What to work on ::
Below are some records; output exactly the lines from the line with "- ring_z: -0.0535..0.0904" to the line with "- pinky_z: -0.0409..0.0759", both ends kept, and nothing more.
------ Available records ------
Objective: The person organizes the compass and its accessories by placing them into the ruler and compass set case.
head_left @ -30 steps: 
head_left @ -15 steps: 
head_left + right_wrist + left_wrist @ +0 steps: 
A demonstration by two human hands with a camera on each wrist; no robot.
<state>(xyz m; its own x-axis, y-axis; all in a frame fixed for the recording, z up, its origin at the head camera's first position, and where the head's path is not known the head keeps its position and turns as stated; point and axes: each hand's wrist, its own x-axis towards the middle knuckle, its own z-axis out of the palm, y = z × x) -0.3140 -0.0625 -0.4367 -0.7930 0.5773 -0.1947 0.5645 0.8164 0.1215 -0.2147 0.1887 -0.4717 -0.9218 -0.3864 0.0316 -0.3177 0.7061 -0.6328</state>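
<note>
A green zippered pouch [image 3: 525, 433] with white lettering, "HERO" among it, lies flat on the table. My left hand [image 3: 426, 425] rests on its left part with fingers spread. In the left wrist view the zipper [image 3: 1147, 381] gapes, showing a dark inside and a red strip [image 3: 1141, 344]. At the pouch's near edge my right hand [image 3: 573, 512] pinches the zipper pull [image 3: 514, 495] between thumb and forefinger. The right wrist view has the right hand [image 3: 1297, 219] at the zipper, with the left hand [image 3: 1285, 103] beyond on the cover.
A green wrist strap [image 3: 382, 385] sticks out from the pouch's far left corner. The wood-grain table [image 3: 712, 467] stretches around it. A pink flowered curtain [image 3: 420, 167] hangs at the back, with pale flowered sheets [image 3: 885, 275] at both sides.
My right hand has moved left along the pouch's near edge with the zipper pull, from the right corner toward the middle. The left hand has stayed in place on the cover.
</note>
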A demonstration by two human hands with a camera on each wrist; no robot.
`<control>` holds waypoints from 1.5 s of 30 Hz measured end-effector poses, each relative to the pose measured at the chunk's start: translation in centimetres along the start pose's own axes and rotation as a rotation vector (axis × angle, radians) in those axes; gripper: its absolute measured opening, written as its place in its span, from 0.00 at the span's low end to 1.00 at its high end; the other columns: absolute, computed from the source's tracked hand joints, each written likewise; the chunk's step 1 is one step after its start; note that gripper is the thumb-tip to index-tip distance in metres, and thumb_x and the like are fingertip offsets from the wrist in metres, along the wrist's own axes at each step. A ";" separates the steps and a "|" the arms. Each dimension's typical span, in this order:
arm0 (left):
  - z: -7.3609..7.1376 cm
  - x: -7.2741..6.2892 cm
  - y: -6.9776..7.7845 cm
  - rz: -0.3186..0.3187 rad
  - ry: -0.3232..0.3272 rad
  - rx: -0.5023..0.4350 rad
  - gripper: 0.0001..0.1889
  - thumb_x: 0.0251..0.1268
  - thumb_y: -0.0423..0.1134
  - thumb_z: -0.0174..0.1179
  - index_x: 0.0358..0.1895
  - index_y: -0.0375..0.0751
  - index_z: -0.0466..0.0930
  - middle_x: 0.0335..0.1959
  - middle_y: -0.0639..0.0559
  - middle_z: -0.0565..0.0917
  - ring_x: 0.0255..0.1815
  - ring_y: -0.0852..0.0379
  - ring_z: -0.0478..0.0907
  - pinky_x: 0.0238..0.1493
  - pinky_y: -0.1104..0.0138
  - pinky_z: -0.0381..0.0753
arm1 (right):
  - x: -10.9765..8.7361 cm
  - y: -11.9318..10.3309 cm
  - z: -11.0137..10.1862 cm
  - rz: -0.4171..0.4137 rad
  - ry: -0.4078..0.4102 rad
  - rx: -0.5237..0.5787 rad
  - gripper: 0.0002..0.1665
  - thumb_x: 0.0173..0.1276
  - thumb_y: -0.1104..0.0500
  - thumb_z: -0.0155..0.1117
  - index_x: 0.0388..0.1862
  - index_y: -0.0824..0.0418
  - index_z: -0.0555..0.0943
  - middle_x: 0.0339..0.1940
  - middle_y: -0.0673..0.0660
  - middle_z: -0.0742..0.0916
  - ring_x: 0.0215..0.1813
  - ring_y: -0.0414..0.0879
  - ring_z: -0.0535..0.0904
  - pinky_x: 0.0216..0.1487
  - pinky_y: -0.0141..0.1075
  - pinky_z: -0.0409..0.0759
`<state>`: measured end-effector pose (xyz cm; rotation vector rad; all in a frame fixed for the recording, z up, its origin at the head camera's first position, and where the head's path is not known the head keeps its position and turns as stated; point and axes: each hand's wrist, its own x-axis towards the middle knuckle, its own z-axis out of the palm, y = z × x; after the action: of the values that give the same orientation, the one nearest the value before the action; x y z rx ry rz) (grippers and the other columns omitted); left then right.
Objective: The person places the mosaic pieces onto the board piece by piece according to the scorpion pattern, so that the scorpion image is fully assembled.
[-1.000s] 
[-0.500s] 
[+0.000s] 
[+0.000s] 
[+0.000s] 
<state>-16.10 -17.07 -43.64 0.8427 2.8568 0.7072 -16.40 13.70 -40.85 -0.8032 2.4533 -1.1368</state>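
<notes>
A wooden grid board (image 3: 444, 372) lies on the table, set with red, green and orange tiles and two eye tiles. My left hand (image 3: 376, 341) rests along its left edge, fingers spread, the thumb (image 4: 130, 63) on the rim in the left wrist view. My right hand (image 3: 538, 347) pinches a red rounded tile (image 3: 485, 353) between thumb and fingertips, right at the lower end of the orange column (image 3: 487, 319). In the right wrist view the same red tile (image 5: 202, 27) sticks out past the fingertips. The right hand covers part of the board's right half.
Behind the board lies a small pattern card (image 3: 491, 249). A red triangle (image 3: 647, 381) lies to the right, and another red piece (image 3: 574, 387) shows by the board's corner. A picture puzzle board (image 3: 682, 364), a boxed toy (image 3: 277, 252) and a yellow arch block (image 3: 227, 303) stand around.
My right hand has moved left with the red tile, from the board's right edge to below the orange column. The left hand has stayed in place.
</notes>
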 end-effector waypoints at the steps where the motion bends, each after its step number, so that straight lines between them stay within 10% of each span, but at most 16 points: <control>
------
Worked solution ::
  - ring_z: -0.0535..0.0904
  - pinky_x: 0.0216..0.1487
  - pinky_y: -0.0141..0.1075
  - pinky_z: -0.0409..0.0759

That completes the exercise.